What the exercise asks = Output all of the listing, leaving every line exactly as written.

Available data =
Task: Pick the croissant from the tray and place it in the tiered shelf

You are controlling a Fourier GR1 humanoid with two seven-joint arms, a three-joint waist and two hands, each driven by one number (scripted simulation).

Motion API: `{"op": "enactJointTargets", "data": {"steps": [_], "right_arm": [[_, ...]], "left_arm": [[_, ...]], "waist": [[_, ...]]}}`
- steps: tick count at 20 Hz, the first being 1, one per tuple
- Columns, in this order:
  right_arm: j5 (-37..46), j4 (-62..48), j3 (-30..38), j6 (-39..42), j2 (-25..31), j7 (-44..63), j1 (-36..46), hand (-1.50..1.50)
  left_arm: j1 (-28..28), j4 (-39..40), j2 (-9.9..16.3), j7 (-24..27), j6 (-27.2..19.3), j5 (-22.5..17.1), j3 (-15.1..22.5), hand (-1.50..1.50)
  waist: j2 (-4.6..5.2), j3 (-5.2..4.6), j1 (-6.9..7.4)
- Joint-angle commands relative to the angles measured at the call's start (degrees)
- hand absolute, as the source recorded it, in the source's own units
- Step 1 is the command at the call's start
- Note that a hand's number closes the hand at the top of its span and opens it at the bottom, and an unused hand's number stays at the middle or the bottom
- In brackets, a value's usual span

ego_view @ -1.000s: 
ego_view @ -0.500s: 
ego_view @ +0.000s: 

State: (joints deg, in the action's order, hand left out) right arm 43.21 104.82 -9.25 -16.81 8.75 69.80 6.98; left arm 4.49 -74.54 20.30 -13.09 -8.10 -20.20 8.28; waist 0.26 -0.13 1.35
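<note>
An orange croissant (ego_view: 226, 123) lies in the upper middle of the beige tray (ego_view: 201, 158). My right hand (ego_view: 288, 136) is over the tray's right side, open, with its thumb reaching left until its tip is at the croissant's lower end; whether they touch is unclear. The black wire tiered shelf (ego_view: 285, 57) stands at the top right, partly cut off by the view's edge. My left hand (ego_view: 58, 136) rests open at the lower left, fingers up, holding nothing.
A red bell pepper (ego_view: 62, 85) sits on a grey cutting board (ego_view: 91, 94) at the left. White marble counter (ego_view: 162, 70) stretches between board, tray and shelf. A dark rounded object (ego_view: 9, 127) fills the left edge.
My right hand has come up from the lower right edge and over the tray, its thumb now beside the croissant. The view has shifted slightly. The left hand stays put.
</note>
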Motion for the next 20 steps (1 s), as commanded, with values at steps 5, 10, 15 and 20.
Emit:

Output below =
Task: Pick the croissant from the tray and place it in the tiered shelf

You are controlling a Fourier GR1 humanoid with two seven-joint arms, a three-joint waist and two hands, each driven by one number (scripted simulation).

Motion API: `{"op": "enactJointTargets", "data": {"steps": [_], "right_arm": [[_, ...]], "left_arm": [[_, ...]], "waist": [[_, ...]]}}`
- steps: tick count at 20 Hz, the first being 1, one per tuple
- Columns, in this order:
  right_arm: j5 (-37..46), j4 (-62..48), j3 (-30..38), j6 (-39..42), j2 (-25..31), j7 (-44..63), j1 (-36..46), hand (-1.50..1.50)
  left_arm: j1 (-28..28), j4 (-39..40), j2 (-9.9..16.3), j7 (-24..27), j6 (-27.2..19.3), j5 (-22.5..17.1), j3 (-15.1..22.5), hand (-1.50..1.50)
  waist: j2 (-4.6..5.2), j3 (-5.2..4.6), j1 (-6.9..7.4)
- Joint-angle commands relative to the angles measured at the call's start (degrees)
- hand absolute, as the source recorded it, in the source's own units
- Step 1 is the command at the call's start
- Note that a hand's number closes the hand at the top of its span and opens it at the bottom, and an unused hand's number stays at the middle or the bottom
- In brackets, a value's usual span

ego_view @ -1.000s: 
ego_view @ -0.500s: 
ego_view @ +0.000s: 

State: (joints deg, in the action's order, hand left out) right arm 43.21 104.82 -9.25 -16.81 8.75 69.80 6.98; left arm 4.49 -74.54 20.30 -13.09 -8.10 -20.20 8.28; waist 0.26 -0.13 1.35
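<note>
An orange croissant (ego_view: 226, 123) lies in the upper middle of the beige tray (ego_view: 201, 158). My right hand (ego_view: 288, 136) is over the tray's right side, open, with its thumb reaching left until its tip is at the croissant's lower end; whether they touch is unclear. The black wire tiered shelf (ego_view: 285, 57) stands at the top right, partly cut off by the view's edge. My left hand (ego_view: 58, 136) rests open at the lower left, fingers up, holding nothing.
A red bell pepper (ego_view: 62, 85) sits on a grey cutting board (ego_view: 91, 94) at the left. White marble counter (ego_view: 162, 70) stretches between board, tray and shelf. A dark rounded object (ego_view: 9, 127) fills the left edge.
My right hand has come up from the lower right edge and over the tray, its thumb now beside the croissant. The view has shifted slightly. The left hand stays put.
</note>
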Motion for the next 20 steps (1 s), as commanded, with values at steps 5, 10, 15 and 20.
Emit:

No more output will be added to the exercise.